__WORK REQUEST__
All the records below must be returned exactly as they stand.

:: PROVIDED MATERIAL ::

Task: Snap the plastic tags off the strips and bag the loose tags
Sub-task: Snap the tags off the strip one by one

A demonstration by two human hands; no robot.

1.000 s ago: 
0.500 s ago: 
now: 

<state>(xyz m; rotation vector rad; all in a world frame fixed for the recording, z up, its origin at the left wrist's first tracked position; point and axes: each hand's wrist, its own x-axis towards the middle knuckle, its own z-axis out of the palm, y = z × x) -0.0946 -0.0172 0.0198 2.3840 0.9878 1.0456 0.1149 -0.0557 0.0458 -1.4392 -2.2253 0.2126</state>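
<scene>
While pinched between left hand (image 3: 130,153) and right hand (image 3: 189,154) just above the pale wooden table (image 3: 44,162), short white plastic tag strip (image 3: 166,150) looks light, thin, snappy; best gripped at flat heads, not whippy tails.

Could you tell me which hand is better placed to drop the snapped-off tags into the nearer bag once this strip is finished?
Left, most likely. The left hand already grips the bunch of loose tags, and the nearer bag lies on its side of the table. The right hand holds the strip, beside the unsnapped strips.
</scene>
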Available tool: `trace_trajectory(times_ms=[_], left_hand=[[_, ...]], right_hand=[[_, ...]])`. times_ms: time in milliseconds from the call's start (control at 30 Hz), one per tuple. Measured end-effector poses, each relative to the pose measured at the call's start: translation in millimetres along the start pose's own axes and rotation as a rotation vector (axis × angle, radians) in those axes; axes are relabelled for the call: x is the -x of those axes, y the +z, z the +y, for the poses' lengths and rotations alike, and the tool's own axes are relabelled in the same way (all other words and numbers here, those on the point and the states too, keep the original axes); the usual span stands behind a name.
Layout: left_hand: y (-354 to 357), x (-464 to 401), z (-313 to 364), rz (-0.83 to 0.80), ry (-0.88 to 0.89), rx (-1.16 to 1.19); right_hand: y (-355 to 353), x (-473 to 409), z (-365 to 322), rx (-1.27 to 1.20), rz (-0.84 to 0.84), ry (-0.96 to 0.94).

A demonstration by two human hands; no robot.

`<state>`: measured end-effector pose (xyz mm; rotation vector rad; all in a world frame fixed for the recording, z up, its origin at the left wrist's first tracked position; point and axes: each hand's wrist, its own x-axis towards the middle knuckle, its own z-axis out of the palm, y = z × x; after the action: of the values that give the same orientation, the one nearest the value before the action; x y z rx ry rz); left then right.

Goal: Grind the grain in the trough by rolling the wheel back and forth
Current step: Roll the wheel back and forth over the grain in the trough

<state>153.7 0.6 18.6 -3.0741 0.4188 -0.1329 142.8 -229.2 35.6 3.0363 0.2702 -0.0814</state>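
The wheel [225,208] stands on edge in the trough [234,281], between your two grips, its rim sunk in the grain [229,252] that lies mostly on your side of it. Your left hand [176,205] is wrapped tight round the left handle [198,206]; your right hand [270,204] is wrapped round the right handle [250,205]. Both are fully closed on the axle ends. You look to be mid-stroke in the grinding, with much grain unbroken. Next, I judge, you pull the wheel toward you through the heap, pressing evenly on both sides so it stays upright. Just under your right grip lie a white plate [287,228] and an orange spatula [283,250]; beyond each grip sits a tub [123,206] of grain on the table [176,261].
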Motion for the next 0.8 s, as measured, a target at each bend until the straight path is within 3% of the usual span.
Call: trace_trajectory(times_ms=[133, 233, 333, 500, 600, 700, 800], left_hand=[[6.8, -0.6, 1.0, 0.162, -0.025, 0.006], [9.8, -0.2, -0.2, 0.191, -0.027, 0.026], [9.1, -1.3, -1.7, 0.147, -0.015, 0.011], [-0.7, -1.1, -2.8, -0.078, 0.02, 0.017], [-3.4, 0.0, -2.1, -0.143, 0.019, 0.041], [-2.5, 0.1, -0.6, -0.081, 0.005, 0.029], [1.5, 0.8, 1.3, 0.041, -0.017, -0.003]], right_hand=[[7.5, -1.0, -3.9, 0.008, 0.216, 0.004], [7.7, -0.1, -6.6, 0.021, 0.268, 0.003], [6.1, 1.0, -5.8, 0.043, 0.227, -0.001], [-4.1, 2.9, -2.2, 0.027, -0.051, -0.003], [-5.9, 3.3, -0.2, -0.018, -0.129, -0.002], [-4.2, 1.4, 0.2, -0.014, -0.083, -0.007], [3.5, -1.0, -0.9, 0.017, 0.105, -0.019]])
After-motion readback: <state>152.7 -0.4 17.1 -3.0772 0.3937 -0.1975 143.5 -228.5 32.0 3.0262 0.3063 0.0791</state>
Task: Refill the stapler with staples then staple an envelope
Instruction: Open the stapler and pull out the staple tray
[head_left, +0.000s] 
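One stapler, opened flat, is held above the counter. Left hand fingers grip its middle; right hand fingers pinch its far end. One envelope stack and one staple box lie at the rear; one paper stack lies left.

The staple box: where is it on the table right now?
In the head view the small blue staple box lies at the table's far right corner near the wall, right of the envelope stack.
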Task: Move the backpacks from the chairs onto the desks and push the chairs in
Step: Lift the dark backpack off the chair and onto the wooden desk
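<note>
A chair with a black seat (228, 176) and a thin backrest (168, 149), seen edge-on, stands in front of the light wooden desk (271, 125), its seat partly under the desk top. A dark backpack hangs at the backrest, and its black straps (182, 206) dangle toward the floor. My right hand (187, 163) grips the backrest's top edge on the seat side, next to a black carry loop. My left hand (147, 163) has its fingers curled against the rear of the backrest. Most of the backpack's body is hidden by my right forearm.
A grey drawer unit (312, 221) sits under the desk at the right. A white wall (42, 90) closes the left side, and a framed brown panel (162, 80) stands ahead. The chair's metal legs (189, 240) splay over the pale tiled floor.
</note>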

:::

__RESPONSE__
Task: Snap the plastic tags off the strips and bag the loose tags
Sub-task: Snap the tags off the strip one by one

A demonstration by two human hands; no robot.

1.000 s ago: 
0.500 s ago: 
now: 

<state>(xyz m; rotation vector rad; all in a world frame fixed for the recording, z up, its origin at the left wrist's first tracked position; point and axes: each hand's wrist, its own x-axis towards the middle knuckle, its own z-axis out of the palm, y = z × x) -0.0946 -0.0172 0.0198 2.3840 0.9878 1.0456 0.1149 -0.0557 0.0458 -1.4392 -2.2253 0.2126</state>
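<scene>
While pinched between left hand (image 3: 130,153) and right hand (image 3: 189,154) just above the pale wooden table (image 3: 44,162), short white plastic tag strip (image 3: 166,150) looks light, thin, snappy; best gripped at flat heads, not whippy tails.

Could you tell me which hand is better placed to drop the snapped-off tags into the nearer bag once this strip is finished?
Left, most likely. The left hand already grips the bunch of loose tags, and the nearer bag lies on its side of the table. The right hand holds the strip, beside the unsnapped strips.
</scene>
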Available tool: `trace_trajectory(times_ms=[_], left_hand=[[_, ...]], right_hand=[[_, ...]])`. times_ms: time in milliseconds from the call's start (control at 30 Hz), one per tuple. Measured end-effector poses, each relative to the pose measured at the call's start: translation in millimetres along the start pose's own axes and rotation as a rotation vector (axis × angle, radians) in those axes; axes are relabelled for the call: x is the -x of those axes, y the +z, z the +y, for the poses' lengths and rotations alike, and the tool's own axes are relabelled in the same way (all other words and numbers here, those on the point and the states too, keep the original axes); the usual span stands behind a name.
Layout: left_hand: y (-354 to 357), x (-464 to 401), z (-313 to 364), rz (-0.83 to 0.80), ry (-0.88 to 0.89), rx (-1.16 to 1.19); right_hand: y (-355 to 353), x (-473 to 409), z (-365 to 322), rx (-1.27 to 1.20), rz (-0.84 to 0.84), ry (-0.96 to 0.94).

A demonstration by two human hands; no robot.

`<state>`: measured end-effector pose (xyz mm; rotation vector rad; all in a world frame fixed for the recording, z up, its origin at the left wrist's first tracked position; point and axes: each hand's wrist, its own x-axis towards the middle knuckle, its own z-axis out of the palm, y = z × x; after the action: of the values that give the same orientation, the one nearest the value before the action; x y z rx ry rz); left then right.

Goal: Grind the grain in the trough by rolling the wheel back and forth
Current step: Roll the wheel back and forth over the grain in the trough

<state>153.7 0.6 18.6 -3.0741 0.4188 -0.1329 142.8 -229.2 35.6 3.0363 0.2702 -0.0814</state>
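The wheel [225,208] stands on edge in the trough [234,281], between your two grips, its rim sunk in the grain [229,252] that lies mostly on your side of it. Your left hand [176,205] is wrapped tight round the left handle [198,206]; your right hand [270,204] is wrapped round the right handle [250,205]. Both are fully closed on the axle ends. You look to be mid-stroke in the grinding, with much grain unbroken. Next, I judge, you pull the wheel toward you through the heap, pressing evenly on both sides so it stays upright. Just under your right grip lie a white plate [287,228] and an orange spatula [283,250]; beyond each grip sits a tub [123,206] of grain on the table [176,261].
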Motion for the next 0.8 s, as measured, a target at each bend until the straight path is within 3% of the usual span.
Call: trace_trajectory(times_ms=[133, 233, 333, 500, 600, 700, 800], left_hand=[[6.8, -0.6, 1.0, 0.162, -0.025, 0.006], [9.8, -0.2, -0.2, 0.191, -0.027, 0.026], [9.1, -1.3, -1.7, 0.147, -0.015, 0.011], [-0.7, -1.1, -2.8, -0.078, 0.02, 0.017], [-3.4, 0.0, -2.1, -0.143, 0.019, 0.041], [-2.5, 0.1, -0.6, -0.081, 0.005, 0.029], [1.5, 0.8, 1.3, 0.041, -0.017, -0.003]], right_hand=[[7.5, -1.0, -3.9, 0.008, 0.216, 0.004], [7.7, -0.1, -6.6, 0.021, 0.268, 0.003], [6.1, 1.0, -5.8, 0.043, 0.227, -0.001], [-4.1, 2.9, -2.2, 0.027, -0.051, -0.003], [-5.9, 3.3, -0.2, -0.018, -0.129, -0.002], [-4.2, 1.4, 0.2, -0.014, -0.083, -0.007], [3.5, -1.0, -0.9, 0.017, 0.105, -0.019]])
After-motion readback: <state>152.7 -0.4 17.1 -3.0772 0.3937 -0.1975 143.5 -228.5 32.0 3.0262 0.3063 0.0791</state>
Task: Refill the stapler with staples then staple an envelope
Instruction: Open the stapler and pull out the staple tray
[head_left, +0.000s] 
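One stapler, opened flat, is held above the counter. Left hand fingers grip its middle; right hand fingers pinch its far end. One envelope stack and one staple box lie at the rear; one paper stack lies left.

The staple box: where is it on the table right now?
In the head view the small blue staple box lies at the table's far right corner near the wall, right of the envelope stack.
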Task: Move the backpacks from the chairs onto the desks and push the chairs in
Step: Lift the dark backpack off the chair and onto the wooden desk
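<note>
A chair with a black seat (228, 176) and a thin backrest (168, 149), seen edge-on, stands in front of the light wooden desk (271, 125), its seat partly under the desk top. A dark backpack hangs at the backrest, and its black straps (182, 206) dangle toward the floor. My right hand (187, 163) grips the backrest's top edge on the seat side, next to a black carry loop. My left hand (147, 163) has its fingers curled against the rear of the backrest. Most of the backpack's body is hidden by my right forearm.
A grey drawer unit (312, 221) sits under the desk at the right. A white wall (42, 90) closes the left side, and a framed brown panel (162, 80) stands ahead. The chair's metal legs (189, 240) splay over the pale tiled floor.
</note>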

The output has nothing more to it.